§ **EXERCISE GOAL**: Write out the lines from the top of the material through the line with "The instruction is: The", exactly and with nothing added.

::::

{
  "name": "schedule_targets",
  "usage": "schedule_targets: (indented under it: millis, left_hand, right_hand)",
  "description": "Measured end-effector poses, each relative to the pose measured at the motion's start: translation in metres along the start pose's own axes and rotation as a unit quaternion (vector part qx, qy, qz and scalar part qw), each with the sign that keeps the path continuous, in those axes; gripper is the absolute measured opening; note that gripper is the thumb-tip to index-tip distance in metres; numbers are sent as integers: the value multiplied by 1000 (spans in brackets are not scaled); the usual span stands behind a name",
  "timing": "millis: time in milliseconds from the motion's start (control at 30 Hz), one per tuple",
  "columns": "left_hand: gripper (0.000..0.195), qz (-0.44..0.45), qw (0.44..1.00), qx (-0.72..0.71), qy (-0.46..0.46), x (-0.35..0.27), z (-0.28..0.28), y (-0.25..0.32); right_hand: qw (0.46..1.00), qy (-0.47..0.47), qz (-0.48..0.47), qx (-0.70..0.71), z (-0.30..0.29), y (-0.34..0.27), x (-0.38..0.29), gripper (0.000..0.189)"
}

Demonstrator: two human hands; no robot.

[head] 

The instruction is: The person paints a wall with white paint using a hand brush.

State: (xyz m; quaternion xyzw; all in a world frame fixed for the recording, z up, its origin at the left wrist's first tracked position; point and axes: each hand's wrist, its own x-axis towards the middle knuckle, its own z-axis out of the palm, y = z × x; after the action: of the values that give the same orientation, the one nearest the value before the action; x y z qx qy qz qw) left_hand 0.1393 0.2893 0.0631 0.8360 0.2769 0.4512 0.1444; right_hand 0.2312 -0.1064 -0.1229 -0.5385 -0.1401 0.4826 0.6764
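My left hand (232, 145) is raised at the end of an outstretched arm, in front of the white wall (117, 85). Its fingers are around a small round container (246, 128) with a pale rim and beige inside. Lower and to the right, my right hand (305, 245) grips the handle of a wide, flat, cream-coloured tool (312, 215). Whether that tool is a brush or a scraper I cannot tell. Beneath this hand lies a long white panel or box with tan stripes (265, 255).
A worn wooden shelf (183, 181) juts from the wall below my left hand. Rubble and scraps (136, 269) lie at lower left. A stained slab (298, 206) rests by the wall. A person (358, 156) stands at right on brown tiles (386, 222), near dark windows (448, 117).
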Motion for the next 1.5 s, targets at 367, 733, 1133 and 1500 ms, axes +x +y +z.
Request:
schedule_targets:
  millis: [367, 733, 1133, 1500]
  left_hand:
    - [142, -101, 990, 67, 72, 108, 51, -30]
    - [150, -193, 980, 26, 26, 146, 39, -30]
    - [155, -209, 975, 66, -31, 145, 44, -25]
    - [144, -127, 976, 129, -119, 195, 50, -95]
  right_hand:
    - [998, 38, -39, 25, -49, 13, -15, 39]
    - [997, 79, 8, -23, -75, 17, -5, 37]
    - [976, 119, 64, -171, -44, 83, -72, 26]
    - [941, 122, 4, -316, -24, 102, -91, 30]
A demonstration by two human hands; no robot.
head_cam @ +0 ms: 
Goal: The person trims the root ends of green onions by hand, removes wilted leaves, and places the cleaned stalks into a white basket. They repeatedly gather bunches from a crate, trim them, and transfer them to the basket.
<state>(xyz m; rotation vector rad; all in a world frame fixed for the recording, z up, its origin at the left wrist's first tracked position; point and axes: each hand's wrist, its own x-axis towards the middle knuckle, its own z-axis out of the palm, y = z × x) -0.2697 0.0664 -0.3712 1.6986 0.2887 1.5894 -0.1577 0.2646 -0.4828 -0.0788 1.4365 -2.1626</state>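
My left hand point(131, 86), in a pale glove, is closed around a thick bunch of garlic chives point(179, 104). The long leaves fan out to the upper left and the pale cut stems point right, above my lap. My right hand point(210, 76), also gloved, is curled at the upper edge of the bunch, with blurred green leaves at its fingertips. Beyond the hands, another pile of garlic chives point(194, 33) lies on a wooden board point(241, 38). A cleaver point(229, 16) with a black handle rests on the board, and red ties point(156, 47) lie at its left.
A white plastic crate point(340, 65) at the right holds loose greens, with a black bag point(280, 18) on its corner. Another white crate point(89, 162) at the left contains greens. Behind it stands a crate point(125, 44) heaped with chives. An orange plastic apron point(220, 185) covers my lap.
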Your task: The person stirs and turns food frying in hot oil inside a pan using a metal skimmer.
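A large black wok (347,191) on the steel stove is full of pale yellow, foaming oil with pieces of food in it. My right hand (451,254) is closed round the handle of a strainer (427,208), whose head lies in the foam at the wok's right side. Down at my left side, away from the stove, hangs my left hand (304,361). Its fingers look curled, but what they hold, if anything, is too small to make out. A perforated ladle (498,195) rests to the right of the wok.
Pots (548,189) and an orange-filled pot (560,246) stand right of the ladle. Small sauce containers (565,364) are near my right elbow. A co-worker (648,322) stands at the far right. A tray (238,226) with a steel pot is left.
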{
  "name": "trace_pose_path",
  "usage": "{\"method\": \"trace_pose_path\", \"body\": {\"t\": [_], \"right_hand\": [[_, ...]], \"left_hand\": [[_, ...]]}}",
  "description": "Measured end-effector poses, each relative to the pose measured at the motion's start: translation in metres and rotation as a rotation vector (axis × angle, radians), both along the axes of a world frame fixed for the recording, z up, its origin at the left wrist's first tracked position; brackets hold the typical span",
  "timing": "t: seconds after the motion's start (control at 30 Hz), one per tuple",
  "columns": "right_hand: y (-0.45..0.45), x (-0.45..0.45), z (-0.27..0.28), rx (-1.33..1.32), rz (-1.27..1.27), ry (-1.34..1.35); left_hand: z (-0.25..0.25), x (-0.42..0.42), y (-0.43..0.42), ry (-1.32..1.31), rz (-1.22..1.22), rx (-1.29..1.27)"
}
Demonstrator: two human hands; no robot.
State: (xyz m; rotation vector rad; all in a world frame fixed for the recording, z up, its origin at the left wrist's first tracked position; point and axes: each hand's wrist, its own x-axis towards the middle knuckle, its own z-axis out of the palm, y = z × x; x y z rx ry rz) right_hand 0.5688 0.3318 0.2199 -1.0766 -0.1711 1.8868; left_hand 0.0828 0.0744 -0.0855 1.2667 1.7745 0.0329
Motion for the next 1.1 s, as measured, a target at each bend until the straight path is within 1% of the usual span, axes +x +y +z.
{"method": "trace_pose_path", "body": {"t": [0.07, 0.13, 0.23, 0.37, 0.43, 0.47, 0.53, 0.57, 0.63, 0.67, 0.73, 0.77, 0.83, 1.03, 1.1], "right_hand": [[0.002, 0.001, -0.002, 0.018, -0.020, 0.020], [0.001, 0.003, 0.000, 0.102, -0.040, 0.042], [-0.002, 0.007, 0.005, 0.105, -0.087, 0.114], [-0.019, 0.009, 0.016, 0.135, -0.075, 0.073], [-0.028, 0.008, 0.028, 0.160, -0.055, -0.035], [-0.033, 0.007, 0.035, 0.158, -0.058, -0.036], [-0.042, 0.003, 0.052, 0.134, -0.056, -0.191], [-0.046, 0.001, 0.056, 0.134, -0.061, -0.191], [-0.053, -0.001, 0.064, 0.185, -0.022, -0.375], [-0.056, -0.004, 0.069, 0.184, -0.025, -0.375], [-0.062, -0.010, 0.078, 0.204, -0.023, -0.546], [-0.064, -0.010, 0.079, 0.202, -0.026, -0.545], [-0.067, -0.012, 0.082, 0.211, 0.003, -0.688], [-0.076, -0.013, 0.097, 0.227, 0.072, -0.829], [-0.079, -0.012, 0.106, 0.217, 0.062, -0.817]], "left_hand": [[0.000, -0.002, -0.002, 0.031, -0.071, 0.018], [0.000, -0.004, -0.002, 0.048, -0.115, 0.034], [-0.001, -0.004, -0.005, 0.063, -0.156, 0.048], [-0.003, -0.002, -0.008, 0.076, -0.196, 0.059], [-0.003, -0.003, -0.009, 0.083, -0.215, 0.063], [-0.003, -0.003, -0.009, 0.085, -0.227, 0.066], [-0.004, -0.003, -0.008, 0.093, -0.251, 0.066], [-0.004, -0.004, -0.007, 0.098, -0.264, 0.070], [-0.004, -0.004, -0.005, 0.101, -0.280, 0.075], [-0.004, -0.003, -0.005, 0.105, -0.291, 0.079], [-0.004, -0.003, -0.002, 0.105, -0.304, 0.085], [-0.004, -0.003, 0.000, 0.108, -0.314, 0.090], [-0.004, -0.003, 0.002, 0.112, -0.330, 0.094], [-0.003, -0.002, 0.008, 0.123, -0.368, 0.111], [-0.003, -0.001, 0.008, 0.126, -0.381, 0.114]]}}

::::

§ **EXERCISE SOLUTION**:
{
  "name": "schedule_targets",
  "usage": "schedule_targets: (indented under it: millis, left_hand, right_hand)",
  "description": "Measured end-effector poses, each relative to the pose measured at the motion's start: translation in metres along the start pose's own axes and rotation as a unit quaternion (vector part qx, qy, qz and scalar part qw), each with the sign that keeps the path continuous, in those axes; gripper is the absolute measured opening; note that gripper is the thumb-tip to index-tip distance in metres; numbers are sent as integers: the value multiplied by 1000 (spans in brackets are not scaled); the usual span stands behind a name",
  "timing": "millis: time in milliseconds from the motion's start (control at 30 Hz), one per tuple",
  "columns": "left_hand: gripper (0.000..0.195), qz (-0.44..0.45), qw (0.44..1.00), qx (-0.72..0.71), qy (-0.46..0.46), x (-0.35..0.27), z (-0.28..0.28), y (-0.25..0.32); right_hand: qw (0.46..1.00), qy (-0.47..0.47), qz (-0.48..0.47), qx (-0.70..0.71), z (-0.30..0.29), y (-0.34..0.27), x (-0.38..0.29), gripper (0.000..0.189)"
}

Demonstrator: two human hands; no robot.

[head] 

The instruction is: The person paints a wall with white paint using a hand brush.

The reply to this exercise is complete.